Maxime Ullens a donc poussé ses essais plus loin. Il a testé la chauffe des fonds avec un chalumeau, pour un résultat « pas du tout probant », puis des fûts avec des fonds en inox de 3 cm, mais sans succès. « La cave étant à 12 °C, l’inox transmettait la température au vin, ce qui fait que nous avons dû chauffer pour réaliser la fermentation », déplore-t-il. Exit donc l’inox, et même les fûts entièrement en inox de GD industrie. Le Wineglobe ne lui a pas non plus donné satisfaction.

Parallèlement à cela, le vigneron a aussi essayé les tonneaux en grès Luna, de Clayver. « Le vin était trop rond, trop riche, trop gourmand, avec trop de notes exotiques, témoigne Maxime Ullens. Or nous aimons les profils plus tendus, avec une belle acidité et de l’amertume. » Mais cet essai lui a donné l’idée d’associer le grès au bois. « J’ai demandé à mon tonnelier de me fournir une barrique élaborée avec nos chênes, sans fonds, détaille-t-il. Et Clayver a accepté de nous confectionner les fonds. Nous les avons assemblés en interne, car nous avons une menuiserie à Liège. »

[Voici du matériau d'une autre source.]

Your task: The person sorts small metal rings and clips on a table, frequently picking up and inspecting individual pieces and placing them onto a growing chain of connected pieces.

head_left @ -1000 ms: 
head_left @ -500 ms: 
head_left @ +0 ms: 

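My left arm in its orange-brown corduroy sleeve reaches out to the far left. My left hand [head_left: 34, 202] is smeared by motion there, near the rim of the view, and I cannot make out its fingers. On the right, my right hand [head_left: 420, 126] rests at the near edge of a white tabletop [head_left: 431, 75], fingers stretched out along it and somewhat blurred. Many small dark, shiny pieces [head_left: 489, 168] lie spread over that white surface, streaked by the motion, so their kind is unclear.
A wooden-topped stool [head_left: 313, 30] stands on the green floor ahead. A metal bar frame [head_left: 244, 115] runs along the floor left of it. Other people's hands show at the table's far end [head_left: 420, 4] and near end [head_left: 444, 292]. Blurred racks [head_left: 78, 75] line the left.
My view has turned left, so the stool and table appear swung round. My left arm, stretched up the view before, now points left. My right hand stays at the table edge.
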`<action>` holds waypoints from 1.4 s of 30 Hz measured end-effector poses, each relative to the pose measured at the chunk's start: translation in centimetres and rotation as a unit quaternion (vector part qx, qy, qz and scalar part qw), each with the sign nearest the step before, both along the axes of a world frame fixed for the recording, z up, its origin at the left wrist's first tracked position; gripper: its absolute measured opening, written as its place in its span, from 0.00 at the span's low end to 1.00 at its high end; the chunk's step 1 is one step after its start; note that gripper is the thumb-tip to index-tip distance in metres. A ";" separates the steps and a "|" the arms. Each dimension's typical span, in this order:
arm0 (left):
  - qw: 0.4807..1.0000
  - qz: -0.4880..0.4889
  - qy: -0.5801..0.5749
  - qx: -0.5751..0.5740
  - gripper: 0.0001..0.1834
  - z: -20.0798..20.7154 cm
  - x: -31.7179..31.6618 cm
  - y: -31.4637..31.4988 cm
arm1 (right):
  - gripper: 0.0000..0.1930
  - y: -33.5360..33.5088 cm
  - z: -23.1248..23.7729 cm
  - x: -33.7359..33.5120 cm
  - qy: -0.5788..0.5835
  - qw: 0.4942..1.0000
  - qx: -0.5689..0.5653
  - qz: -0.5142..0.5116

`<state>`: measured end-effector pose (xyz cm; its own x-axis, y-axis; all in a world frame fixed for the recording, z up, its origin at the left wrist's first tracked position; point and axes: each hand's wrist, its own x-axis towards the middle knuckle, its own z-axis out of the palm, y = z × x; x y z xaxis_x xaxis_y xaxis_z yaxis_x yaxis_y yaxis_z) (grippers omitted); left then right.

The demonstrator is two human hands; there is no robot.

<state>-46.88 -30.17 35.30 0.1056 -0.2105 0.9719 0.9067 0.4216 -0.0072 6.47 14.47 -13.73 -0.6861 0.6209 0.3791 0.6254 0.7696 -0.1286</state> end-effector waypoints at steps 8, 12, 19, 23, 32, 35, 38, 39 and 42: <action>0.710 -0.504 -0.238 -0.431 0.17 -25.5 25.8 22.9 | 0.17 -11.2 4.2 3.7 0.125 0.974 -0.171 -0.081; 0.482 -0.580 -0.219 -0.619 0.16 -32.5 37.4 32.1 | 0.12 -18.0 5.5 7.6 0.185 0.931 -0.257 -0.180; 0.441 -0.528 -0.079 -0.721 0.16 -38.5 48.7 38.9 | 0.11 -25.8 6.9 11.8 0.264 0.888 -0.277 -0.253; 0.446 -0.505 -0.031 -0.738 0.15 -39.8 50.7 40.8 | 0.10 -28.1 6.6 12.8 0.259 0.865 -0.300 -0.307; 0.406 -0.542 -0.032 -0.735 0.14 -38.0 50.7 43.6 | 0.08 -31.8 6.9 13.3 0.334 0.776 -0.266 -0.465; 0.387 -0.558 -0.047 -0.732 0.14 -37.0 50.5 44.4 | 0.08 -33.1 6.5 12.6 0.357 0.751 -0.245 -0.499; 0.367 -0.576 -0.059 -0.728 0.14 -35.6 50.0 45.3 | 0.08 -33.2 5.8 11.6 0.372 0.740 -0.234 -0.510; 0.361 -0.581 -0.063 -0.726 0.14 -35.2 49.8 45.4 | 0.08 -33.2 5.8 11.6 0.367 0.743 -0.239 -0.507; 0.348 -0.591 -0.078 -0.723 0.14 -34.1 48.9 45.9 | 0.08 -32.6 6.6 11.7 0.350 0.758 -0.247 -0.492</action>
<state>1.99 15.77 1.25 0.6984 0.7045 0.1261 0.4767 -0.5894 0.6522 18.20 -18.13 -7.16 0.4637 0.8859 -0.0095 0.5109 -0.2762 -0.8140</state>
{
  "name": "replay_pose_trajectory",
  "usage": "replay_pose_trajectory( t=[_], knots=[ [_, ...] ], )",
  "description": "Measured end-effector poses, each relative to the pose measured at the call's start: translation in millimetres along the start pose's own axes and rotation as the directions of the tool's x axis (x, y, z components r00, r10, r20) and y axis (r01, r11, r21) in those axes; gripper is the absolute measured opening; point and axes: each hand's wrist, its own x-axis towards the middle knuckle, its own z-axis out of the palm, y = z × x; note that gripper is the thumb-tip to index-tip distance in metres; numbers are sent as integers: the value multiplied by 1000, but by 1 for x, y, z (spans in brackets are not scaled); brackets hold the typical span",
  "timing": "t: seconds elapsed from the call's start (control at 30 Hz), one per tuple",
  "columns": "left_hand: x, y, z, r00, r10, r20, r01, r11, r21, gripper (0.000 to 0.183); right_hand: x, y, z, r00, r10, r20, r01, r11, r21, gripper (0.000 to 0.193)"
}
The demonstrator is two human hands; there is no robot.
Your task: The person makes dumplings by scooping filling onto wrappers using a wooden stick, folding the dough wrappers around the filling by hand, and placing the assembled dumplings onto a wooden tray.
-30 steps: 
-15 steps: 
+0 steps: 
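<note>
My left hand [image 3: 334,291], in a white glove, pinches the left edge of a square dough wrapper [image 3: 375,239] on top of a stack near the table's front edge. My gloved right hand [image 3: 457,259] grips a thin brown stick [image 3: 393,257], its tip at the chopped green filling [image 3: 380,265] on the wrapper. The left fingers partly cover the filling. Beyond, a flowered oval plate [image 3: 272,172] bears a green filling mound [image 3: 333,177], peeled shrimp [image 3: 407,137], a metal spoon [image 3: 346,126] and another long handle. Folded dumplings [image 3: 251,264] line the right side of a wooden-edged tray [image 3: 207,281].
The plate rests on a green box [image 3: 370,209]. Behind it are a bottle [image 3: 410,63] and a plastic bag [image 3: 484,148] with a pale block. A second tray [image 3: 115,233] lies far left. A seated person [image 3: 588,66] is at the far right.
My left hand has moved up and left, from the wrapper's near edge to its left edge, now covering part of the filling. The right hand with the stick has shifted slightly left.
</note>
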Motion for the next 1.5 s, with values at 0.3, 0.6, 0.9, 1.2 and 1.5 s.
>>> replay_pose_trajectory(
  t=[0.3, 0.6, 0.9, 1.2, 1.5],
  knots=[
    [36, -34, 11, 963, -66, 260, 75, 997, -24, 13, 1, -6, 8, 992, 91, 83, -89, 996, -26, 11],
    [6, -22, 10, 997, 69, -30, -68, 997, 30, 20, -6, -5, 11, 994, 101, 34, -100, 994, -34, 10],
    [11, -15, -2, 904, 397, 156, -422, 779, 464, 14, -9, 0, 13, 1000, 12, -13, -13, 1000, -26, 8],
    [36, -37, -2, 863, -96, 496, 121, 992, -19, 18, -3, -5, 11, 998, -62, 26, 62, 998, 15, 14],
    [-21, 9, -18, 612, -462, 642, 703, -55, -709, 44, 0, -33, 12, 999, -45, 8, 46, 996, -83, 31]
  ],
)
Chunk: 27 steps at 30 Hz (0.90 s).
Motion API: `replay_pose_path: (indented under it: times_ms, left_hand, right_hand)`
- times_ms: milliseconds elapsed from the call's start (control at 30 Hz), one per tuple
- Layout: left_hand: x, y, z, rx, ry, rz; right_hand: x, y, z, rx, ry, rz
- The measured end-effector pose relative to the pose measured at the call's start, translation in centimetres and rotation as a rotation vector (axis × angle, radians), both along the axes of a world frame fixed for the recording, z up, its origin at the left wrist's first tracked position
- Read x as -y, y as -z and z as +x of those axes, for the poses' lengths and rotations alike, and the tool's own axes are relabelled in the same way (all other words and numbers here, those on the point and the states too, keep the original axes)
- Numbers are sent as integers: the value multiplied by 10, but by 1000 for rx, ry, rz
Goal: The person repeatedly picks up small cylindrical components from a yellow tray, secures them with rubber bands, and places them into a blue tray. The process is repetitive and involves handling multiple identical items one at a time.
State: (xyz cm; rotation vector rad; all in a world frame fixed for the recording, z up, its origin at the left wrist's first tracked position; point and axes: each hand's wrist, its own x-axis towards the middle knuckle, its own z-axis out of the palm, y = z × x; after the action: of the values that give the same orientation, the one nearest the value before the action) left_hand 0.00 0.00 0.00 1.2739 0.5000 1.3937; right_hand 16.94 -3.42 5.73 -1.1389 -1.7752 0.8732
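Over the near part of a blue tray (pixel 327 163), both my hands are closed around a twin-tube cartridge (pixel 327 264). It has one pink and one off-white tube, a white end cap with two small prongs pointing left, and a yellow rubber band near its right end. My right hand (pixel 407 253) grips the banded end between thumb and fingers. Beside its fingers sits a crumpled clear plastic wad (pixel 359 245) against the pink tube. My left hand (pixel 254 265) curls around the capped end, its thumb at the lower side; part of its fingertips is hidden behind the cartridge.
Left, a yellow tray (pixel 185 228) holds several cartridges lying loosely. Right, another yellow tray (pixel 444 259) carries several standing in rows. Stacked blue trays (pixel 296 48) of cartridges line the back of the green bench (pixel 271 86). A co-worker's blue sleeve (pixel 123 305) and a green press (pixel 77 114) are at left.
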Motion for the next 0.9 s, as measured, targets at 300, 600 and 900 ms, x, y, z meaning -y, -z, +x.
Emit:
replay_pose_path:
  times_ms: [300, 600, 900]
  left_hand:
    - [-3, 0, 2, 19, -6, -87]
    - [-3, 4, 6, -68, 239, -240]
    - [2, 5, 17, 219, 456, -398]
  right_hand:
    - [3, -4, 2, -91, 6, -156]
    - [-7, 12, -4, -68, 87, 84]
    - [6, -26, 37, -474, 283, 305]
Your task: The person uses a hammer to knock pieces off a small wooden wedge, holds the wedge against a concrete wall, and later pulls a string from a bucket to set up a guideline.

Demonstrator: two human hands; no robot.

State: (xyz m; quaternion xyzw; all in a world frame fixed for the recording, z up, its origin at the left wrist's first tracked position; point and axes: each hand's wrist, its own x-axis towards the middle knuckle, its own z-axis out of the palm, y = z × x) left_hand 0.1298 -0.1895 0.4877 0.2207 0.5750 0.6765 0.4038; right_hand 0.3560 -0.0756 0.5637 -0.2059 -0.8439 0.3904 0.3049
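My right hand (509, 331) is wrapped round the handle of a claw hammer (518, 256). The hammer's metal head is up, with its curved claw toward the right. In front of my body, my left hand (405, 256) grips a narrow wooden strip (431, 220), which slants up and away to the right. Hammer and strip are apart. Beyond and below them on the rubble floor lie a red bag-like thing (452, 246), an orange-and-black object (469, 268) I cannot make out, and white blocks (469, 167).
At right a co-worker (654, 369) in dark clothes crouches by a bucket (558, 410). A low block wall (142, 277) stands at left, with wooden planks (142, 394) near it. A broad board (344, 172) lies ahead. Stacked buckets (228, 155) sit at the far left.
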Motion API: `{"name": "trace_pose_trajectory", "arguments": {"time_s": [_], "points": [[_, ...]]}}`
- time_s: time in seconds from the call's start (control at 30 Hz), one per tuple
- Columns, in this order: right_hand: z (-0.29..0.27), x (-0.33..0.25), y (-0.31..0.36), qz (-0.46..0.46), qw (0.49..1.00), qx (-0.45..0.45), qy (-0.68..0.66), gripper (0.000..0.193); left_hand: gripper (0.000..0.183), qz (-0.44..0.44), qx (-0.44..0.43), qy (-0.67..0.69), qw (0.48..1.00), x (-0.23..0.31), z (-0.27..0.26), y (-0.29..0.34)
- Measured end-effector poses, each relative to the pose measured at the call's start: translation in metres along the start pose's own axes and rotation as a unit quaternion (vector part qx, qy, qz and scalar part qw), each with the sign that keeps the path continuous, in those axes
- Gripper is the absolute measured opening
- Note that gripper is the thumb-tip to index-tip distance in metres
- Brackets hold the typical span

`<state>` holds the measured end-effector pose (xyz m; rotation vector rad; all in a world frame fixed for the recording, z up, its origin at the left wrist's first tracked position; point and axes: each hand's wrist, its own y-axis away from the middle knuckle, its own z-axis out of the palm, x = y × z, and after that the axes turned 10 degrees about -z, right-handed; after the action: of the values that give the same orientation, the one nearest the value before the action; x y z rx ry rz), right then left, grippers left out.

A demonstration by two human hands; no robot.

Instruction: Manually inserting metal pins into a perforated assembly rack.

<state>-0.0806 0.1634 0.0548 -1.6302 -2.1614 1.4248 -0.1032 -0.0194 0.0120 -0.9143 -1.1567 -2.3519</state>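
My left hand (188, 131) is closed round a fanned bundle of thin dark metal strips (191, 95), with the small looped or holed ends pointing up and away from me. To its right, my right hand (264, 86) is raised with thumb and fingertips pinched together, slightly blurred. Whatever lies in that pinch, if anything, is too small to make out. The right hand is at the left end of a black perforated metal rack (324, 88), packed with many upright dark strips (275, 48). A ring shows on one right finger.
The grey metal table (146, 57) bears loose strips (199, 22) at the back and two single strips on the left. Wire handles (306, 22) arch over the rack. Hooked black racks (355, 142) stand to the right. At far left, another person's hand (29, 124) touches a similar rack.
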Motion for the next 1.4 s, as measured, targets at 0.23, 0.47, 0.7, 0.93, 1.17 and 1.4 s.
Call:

Le résultat a été à la hauteur de ses espoirs. « Nous avons été très surpris car le vin avait perdu toute l’amertume et le végétal qu’il y avait dans celui vinifié et élevé uniquement sous bois ; il avait une belle finesse aromatique, témoigne-t-il. On a conservé une bonne oxygénation du vin grâce à la porosité du grès, et le même comportement que le bois vis-à-vis de la température. »

Des barriques aux alentours de 1 600 euros

Maxime Ullens a été si convaincu de son essai que cette année, il est passé à la vitesse supérieure. Il a commandé six nouveaux fonds. Il dispose ainsi de quatre barriques chêne et grès, dans lesquelles il a entonné du pinot meunier. Et pour 2024, il compte encore augmenter le nombre de ces barriques mixtes. Seul bémol, il estime que malgré la fourniture du chêne, ces pièces lui reviennent entre 1 500 et 1 700 euros, repérage, coupe, chauffe, fonds, compris.